Injectable drugs and others supplies should be rotated—the oldest products within easy reach and new arrivals at the back.

Phil Zeltzman, DVM, Dipl. ACVS

Inventory management may not be the sexiest topic, but it is a key area you should focus on. It’s easy, it doesn’t take much time, and it can save you a significant amount of money. Here are 10 tips to help you better manage your inventory.

1. Consolidate products and manufacturers 

Trying to pinch pennies and find the absolute best price on every product requires expensive labor. If you buy additional products from the same manufacturer, you might get a bundling promotion. This is a discount offered when you combine, for example, vaccines, medications and paraciticides into one order. 

2. Choose one major distributor 

Having your ordering person compare every product ordered across several suppliers is laborious.

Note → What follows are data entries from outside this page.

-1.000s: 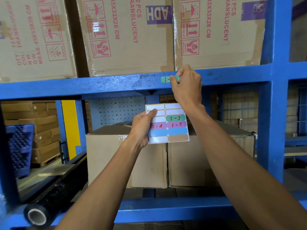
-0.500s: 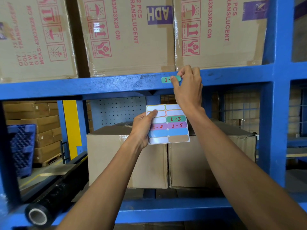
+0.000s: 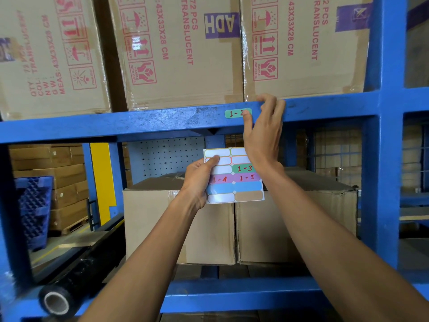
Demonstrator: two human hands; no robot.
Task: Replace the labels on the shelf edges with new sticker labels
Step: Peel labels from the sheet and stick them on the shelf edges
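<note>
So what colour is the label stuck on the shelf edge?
Green label with red handwriting, seen in the head view.

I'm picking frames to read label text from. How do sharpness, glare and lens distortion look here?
Head view: centre sharp, so the green label and sticker sheet read clearly, though the right hand's thumb hides the label's last digit; left carton print smeared; tape glare on the middle carton; shelf beam bows from wide-angle distortion.

Both forearms are bare to the frame edge, no sleeves, watch or rings.
</note>
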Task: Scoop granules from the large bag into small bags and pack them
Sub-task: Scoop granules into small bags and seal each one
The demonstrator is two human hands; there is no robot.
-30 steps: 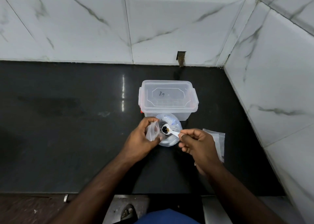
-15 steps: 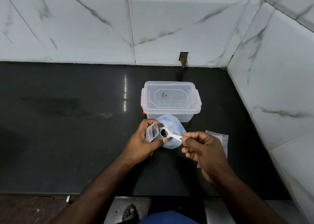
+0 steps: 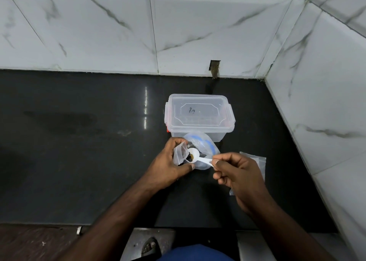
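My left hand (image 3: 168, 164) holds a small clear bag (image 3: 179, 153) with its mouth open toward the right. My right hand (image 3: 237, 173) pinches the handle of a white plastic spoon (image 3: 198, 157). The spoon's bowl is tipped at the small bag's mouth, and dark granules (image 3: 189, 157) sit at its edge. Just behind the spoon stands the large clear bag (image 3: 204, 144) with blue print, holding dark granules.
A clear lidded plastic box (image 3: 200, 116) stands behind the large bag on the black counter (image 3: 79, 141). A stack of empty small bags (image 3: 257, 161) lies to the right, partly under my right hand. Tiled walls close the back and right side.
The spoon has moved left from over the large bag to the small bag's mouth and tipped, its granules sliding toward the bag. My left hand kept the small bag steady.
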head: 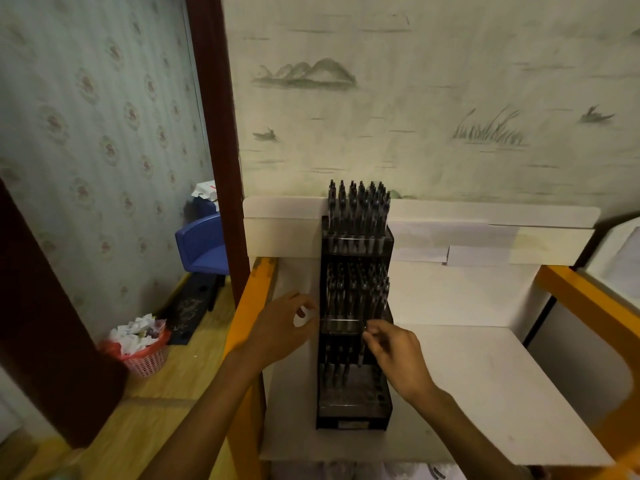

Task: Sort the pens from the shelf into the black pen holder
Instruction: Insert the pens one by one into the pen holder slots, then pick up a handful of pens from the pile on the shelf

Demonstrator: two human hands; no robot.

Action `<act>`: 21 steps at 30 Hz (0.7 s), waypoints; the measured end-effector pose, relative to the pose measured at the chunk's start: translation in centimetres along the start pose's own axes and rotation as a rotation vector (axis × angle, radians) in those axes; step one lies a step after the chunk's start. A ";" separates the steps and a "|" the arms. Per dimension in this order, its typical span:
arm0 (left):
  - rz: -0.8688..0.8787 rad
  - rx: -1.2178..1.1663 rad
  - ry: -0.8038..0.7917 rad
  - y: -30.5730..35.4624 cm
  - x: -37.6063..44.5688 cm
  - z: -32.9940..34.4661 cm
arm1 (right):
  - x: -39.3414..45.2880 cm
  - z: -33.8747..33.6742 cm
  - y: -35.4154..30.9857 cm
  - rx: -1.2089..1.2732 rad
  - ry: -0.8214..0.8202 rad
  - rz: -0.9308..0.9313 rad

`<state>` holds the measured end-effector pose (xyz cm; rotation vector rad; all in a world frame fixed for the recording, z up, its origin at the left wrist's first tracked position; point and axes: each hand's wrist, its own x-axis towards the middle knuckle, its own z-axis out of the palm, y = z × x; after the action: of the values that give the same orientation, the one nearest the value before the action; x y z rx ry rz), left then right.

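Standing against the painted wall [450, 98], a white shelf [485, 375] with orange side rails [247, 306] filled the lower middle of the view. On its left part stood the black pen holder [355, 341], a tall stepped rack of three tiers that rose toward the wall. The top tier was packed with upright dark pens [358, 209], the middle tier was also crowded, and the lowest tier held a few pens along its left side, with open holes showing on its right.

To the left, through a doorway with a dark brown frame [221, 150], lay a wooden floor with a blue plastic chair [204, 244] and a pink wastebasket [145, 355] heaped with crumpled paper.

The left hand [280, 330] hovered just beside the holder's left wall at the height of the middle tier, its fingers loosely curled and gripping nothing. The right hand [394, 358] reached over the front of the lowest tier, thumb and fingertips pinching the upper end of a single pen [362, 353], which hung nearly upright with its tip down among the lowest tier's slots. Whether the tip already sat in a hole could not be told.
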<state>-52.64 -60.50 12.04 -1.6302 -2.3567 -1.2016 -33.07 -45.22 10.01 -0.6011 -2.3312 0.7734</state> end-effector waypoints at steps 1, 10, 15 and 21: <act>-0.004 -0.017 0.006 0.0 0.0 0.0 | -0.1 0.2 0.2 -0.010 -0.001 0.003; -0.040 -0.060 0.029 -0.3 0.0 0.1 | -0.5 2.3 1.8 -0.069 -0.042 0.049; -0.034 -0.031 0.015 -0.6 -0.1 0.3 | -1.1 3.9 2.9 -0.137 -0.124 0.112; -0.021 -0.043 -0.006 -0.8 -0.1 0.4 | -1.0 3.7 2.8 -0.202 -0.147 0.132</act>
<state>-53.09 -60.49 11.28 -1.6274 -2.3743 -1.2609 -34.23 -45.16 5.38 -0.8172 -2.5449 0.6641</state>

By consolidating your orders with a single distributor, you very likely become a “key account.” A key account gets better (and consistent) prices, service and attention from the outside and inside sales reps.

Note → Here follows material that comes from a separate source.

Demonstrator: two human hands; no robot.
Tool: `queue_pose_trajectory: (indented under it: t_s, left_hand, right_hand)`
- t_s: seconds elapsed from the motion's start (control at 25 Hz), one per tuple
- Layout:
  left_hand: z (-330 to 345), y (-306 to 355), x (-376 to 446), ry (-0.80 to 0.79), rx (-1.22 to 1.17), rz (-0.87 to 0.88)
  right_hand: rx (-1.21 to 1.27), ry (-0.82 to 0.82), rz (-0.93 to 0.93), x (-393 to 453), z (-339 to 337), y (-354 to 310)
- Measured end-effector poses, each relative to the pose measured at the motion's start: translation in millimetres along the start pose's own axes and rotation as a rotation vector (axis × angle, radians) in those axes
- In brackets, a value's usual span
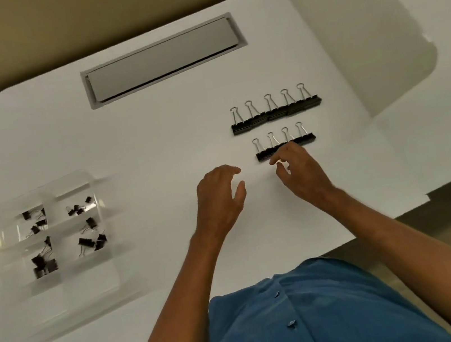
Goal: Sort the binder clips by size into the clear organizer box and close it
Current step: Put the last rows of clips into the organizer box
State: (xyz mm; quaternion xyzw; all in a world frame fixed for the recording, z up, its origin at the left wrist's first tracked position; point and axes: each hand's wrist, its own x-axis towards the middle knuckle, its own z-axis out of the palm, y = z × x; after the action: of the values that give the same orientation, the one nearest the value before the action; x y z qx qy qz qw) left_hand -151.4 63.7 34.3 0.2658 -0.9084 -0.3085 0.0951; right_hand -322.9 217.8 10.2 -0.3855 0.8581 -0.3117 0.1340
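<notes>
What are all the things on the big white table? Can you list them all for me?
Far row of binder clips: five, black with silver handles, lined up side by side on the right of the table.
Near row of binder clips: four, black with silver handles, just in front of the far row.
Clear organizer box: one, see-through, lid open, on the left of the table.
Small clips in the box: black, spread over several compartments; too blurred to count.
Cable hatch: one, grey, set into the table at the back.
Table: one, white.
Shirt: one, blue, at the bottom.
Left hand: open, hovering over the table.
Right hand: fingers reaching the near row.
</notes>
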Motion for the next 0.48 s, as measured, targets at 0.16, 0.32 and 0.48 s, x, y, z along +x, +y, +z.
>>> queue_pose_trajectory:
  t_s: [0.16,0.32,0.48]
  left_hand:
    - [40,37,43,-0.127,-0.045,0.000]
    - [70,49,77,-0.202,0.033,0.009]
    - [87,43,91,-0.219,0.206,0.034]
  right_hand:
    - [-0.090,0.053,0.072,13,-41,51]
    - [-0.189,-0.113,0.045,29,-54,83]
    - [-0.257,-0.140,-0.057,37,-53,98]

3. Get two people involved 

Ideally, you should choose one trustworthy person to do the ordering and a different person to unpack products. They can switch jobs every once in a while. This will help you catch mistakes and decrease the embezzlement risk. Another benefit is that you will have cross-trained a backup to handle orders in case one person is sick, goes on a vacation or quits.

4. Count your inventory 

This might be a requirement, depending on your clinic’s tax structure. Even if it is not mandated, conducting an inventory will help you keep track of how much money is sitting on shelves. You can compare the numbers to the previous year, to industry standards and to colleagues with similar practices.

5 Pick a “key vendor” day 

Random, unscheduled visits from sales reps can be frustrating for everybody involved. Instead of allowing this to happen, you can schedule half a day or a full day, once a month, to meet with key vendors and manufacturers. Products and trends change periodically in our industry. Reps talk with your local colleagues and may have important information for you. Ask reps about what they are hearing and seeing and what new discounts they are offering. Used correctly, a good sales rep can be a wealth of information.

Used correctly, a good sales rep can be a wealth of information.

6. Rotate your inventory 

The most recently ordered products should be placed behind the oldest ones in order to decrease the expiration risk. Everybody knows that, but are you positive it is being done at your practice? You may be able to return and receive credit for expired drugs and products if done in a timely fashion. YTrain your ordering crew to keep track of expiring drugs. The same applies to pet food.

7. Take advantage of “lunch and learns” 

Rather than accepting random proposals, decide what your staff needs to learn. You most likely will find a sales rep who can address that topic at your clinic. You could delegate the invitation task to a technician or practice manager—with your guidance, of course. In addition, manufacturers might schedule meetings in your area.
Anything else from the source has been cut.